Android Studio is becoming the default and officially supported by Google, it would be great to have such tool integrated with this IDE. I don’t like web tools for this sort of thing. But it was just a suggestion 😉
I would love to have this tool for Android Studio. Most of the code will remain the same. There are 2 issues:
1. Eclipse provides an option to install LWJGL as a plugin, and this plugin on top of it. Therefore, I don’t have to make separate binaries for Mac, Windows, Linux. Now that would change with IntelliJ.
2. There is no source code available for Android Studio yet, to find the extension points to integrate my plugin (so that it’s available as a part of DDMS). Once that is released, I can give that a try.
The HTML option is because, (1) I work for Mozilla 😉 (2) Systrace does something similar, as this takes away the “OpenGL” requirement problem.
I have followed the instructions on the website but why Eclipse shows “An internal error occurred during:”Droid Inspector”. Invalid thread access”? My Environment is Win7 32bit,Eclipse Juno and the latest ADT.Thanks if there are any helps.

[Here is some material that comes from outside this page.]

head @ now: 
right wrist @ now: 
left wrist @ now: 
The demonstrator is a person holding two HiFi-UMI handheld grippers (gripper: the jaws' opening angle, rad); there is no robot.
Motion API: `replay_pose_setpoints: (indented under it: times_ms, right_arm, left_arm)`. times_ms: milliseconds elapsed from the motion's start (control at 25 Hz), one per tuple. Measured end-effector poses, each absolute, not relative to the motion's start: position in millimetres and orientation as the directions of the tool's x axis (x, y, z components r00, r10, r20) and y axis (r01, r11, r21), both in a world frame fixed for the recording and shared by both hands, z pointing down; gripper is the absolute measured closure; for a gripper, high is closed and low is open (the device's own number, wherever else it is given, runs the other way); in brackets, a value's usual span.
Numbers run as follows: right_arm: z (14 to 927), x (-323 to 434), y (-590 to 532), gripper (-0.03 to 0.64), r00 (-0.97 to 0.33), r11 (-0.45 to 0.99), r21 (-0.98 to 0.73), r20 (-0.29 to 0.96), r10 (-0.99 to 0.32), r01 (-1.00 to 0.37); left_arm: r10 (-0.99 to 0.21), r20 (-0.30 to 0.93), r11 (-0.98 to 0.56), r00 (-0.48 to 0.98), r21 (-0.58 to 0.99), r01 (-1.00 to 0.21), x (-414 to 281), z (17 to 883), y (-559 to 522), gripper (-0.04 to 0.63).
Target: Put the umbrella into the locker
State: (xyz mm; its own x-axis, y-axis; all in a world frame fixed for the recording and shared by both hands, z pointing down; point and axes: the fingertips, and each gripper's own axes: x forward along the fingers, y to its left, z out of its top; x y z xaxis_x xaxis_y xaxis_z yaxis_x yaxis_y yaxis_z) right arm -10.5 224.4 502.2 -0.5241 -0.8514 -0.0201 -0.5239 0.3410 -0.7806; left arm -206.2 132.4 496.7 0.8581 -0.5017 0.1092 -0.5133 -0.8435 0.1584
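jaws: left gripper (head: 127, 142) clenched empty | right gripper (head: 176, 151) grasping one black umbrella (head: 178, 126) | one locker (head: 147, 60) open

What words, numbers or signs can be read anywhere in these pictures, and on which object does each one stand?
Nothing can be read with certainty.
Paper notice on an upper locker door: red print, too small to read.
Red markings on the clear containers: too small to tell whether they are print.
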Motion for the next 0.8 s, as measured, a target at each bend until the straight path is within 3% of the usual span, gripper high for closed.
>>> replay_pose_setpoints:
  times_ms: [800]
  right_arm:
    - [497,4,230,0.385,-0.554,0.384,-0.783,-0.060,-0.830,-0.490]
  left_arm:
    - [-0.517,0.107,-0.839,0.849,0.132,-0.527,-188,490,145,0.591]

Unfortunately I don’t have a windows machine to try this for you. If I could find one, I’ll surely help you with what’s going on wrong there. Thanks for your interest.
same things here : An internal error occurred during: “Droid Inspector”.
Invalid thread access
Same problem here. Environment: Windows 7 64bit, Eclipse Juno, Andoird SDK version 22.2.1 and lwjgl version 2.9.0 . @Sriram Do you have any news on this ?

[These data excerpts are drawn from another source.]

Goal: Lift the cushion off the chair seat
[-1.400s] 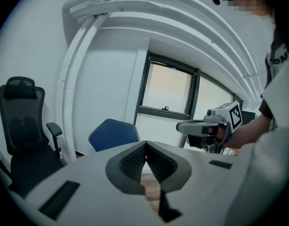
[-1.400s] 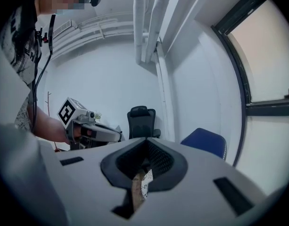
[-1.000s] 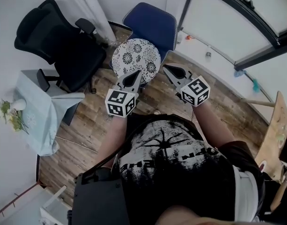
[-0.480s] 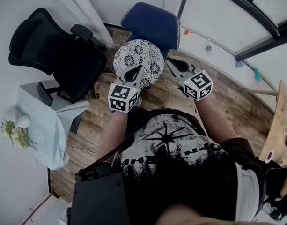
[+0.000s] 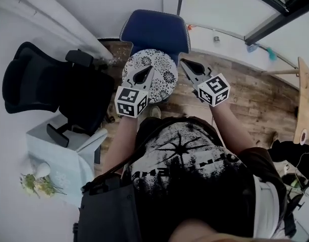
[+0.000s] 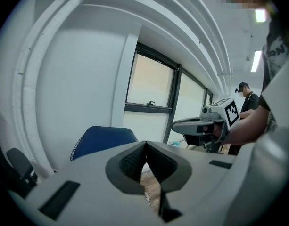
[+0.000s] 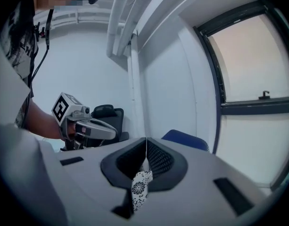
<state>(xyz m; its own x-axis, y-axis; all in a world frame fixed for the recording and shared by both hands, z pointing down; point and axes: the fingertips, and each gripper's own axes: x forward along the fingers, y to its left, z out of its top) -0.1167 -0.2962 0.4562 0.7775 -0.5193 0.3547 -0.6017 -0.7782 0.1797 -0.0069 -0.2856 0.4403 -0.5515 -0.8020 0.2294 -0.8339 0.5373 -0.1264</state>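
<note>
Far left, head view: black office chair [image 5: 43, 92] by the white wall; below it a small table [image 5: 68, 158] under a pale blue cloth, a bunch of flowers [image 5: 37, 184] at its near corner; wooden plank floor [image 5: 245, 92] throughout.

Left gripper [image 5: 149, 68]: held out ahead of the person's chest, marker cube toward the body, tip over the near left part of the cushion [image 5: 159, 67]; contact with the fabric cannot be judged from above. Left gripper view: both jaws pressed together at the tip, nothing clamped; through the slot under the pads a strip of floor and a sliver of patterned fabric show.

Cushion: round, white with dark flower print; lies flat on the seat of the blue chair [image 5: 155, 32], just in front of the backrest, not raised.

Right gripper [image 5: 183, 60]: level with the left one, tip just beside the cushion's right edge, apparently clear of it. Right gripper view: jaws closed pad to pad, empty; a piece of the flower print is visible through the gap beneath them, behind the pads rather than pinched; the blue backrest stands beyond, the left gripper at that view's left.

Far right edge, head view: corner of a wooden table [image 5: 305, 100], well apart from the chair.
</note>
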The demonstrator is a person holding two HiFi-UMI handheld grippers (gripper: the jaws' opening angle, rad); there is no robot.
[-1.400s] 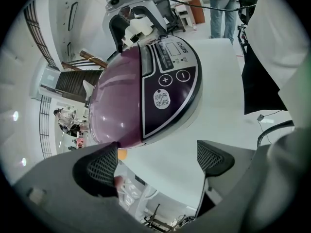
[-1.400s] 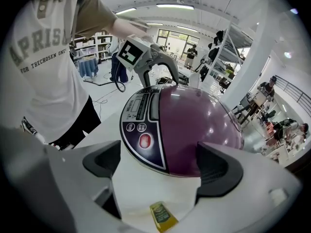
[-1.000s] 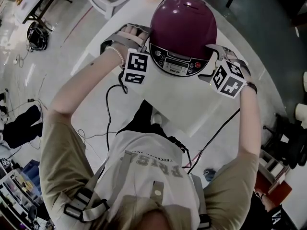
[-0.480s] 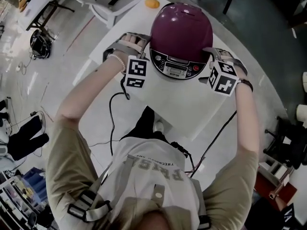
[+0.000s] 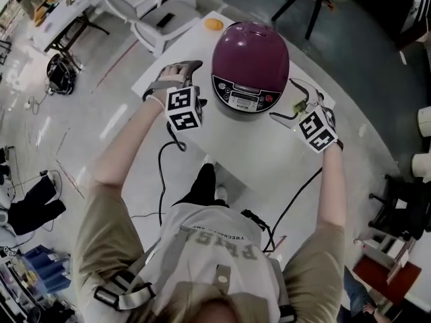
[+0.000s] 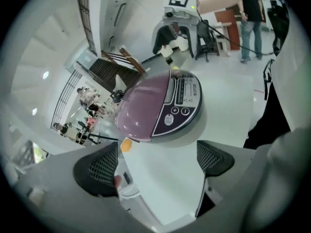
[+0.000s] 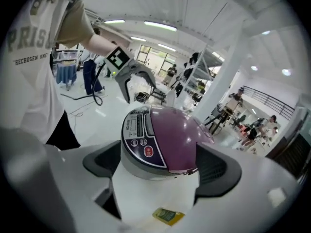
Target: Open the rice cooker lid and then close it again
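Cooker [image 5: 250,58] sits lid shut on the far part of the table [image 5: 256,153] — my left gripper [image 6: 155,163] and right gripper [image 7: 160,168] flank it, both spread wide, gripping nothing, near but apart.

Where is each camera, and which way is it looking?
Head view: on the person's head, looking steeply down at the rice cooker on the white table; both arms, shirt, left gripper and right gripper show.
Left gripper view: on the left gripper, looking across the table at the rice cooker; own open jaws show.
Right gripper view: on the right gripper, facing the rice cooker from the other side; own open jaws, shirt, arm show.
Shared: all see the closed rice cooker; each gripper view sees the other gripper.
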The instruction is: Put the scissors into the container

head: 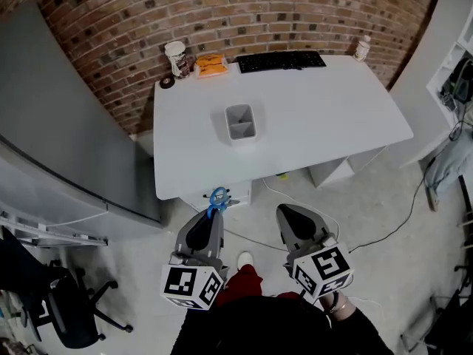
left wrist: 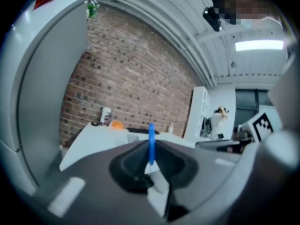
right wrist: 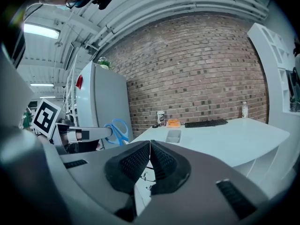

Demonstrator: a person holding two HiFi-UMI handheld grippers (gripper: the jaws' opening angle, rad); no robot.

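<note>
Blue-handled scissors stick up from my left gripper, which is shut on their blades; the handles show edge-on in the left gripper view and as blue loops in the right gripper view. The grey two-compartment container stands on the white table, well ahead of both grippers, and appears small in the right gripper view. My right gripper is held beside the left one, short of the table's near edge, shut with nothing between its pads.
At the table's back edge are a black keyboard, an orange packet, a cup and a small bottle. A grey fridge stands left of the table. A white shelf unit is at the right.
</note>
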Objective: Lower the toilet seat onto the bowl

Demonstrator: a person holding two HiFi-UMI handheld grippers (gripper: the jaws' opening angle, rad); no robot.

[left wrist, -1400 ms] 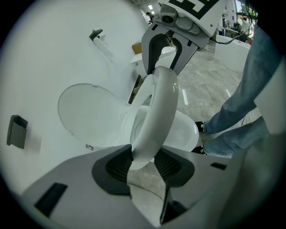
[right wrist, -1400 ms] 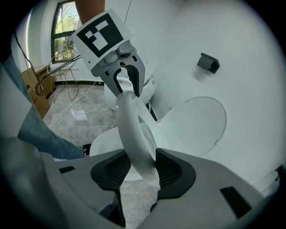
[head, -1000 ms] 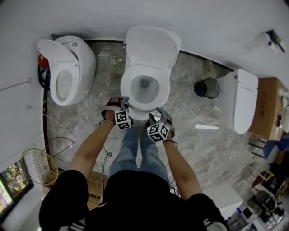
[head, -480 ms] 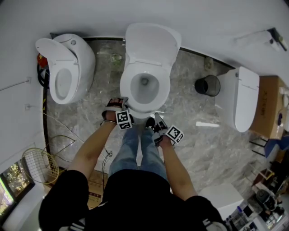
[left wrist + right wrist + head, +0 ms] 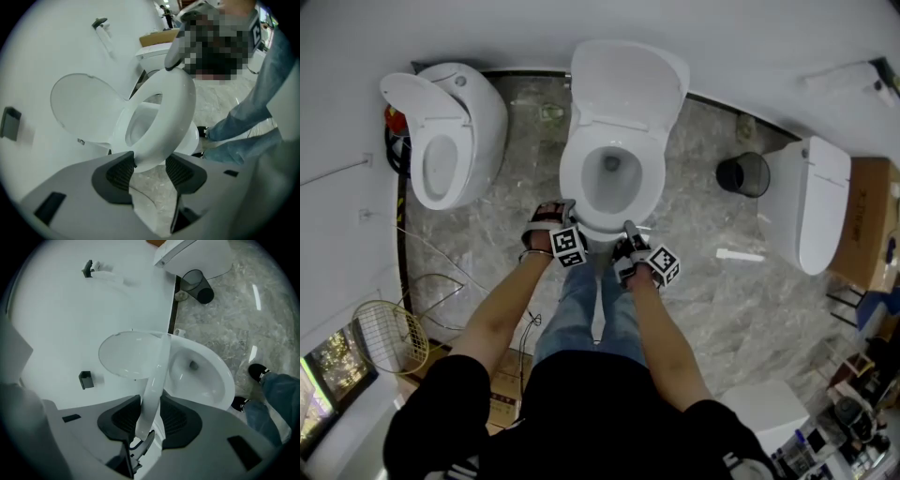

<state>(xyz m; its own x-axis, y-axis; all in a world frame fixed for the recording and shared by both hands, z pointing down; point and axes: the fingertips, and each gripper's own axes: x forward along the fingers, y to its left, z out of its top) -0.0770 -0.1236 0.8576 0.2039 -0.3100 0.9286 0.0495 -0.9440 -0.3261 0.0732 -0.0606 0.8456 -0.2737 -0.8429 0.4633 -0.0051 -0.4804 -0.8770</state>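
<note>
left gripper (image 5: 150,164): pinching seat's front tip, jaws opening | right gripper (image 5: 151,416): closing on seat's front edge, rim between pads | seat (image 5: 177,110): glossy white oval ring, tilted half-raised off bowl (image 5: 224,380), long axis running from grippers back to hinge, front end toward person | lid (image 5: 84,108): upright against wall

I am looking down on a grey marbled floor (image 5: 520,187) that is running up to a plain white wall (image 5: 441,37). A black waste bin (image 5: 742,174) is standing near that wall. Just right of the bin a closed white toilet (image 5: 811,202) is sitting, a brown box (image 5: 867,225) beyond it. Far left of the bin another toilet (image 5: 455,131) is showing its lid raised. A wire basket (image 5: 389,336) is lying farther left still, nearer me.
</note>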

An internal error occurred during: “Droid Inspector”.
Invalid thread access
This happened to me when the app was not under focus. I’ll check it over the weekend to see the real cause. Thanks for reporting.
Hi.
At runtime, I got java.lang.NoClassDefFoundError: com.sriramramani.droid.inspector.server.ViewServer
I didn’t do that :”Remember to export it as well” because I don’t know how to export it in eclipse.
Can you help me ?
Never mind. I found how to export it (java build path AND “Order and Export” )
From http://www.sriramramani.com/droidinspector : you said to start adb forward
adb forward tcp:5555 tcp:5555
But When I run the client (java -jar droidinspectorclient.jar) he display this :
Y U NO ADB FORWARD?
—————————————-
Please enable adb forwarding. Usually:
adb forward tcp:5000 tcp:4939
I tried with 4939 with the same warning result
When I start the generate droid-inspector.html, I see the web user interface, but no layout.
same things here :
On windows 7, Eclipse , DDMS :
An internal error occurred during: “Droid Inspector”.
Invalid thread access
Same issue here… Using genymotion
Same error with me :
An internal error occurred during: “Droid Inspector”.
Invalid thread access
It’s highly likely that you haven’t enabled INTERNET permission for your app. I ran into that once, and adding the permission solved it.
Couple of issues that might cause invalid thread acces are here:
1. App should be debuggable
2. Image returned from the device is way too big — especially on tablets
3. Genymotion runs on port 5555 — I will work on a fix to change this port.
4. This might not work with hardware acceleration, I will fix it.